INSTRUCTIONS TO FOLLOW:
Give back the full listing exactly as written.
[DATASET EXTRACT]
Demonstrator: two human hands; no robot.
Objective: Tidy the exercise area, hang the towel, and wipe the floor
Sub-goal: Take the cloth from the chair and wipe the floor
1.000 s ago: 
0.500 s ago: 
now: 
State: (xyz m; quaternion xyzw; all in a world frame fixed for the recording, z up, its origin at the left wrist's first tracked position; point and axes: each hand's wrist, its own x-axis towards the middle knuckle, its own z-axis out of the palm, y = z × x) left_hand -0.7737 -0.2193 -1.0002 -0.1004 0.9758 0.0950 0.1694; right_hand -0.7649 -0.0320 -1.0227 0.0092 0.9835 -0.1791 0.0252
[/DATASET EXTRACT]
ANSWER BOX:
Demonstrator: two human hands; no robot.
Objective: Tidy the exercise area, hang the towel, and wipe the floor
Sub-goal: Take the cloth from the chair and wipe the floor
1.000 s ago: 
0.500 s ago: 
now: 
State: (xyz m; quaternion xyzw; all in a world frame fixed for the recording, z up, its origin at the left wrist's first tracked position; point and axes: each hand's wrist, its own x-axis towards the middle knuckle, its own z-axis out of the palm, y = z × x) left_hand -0.7737 -0.2193 -1.0002 -0.1004 0.9758 0.0950 0.1694; right_hand -0.7649 -0.0320 -1.0227 0.0092 0.9835 -0.1791 0.0252

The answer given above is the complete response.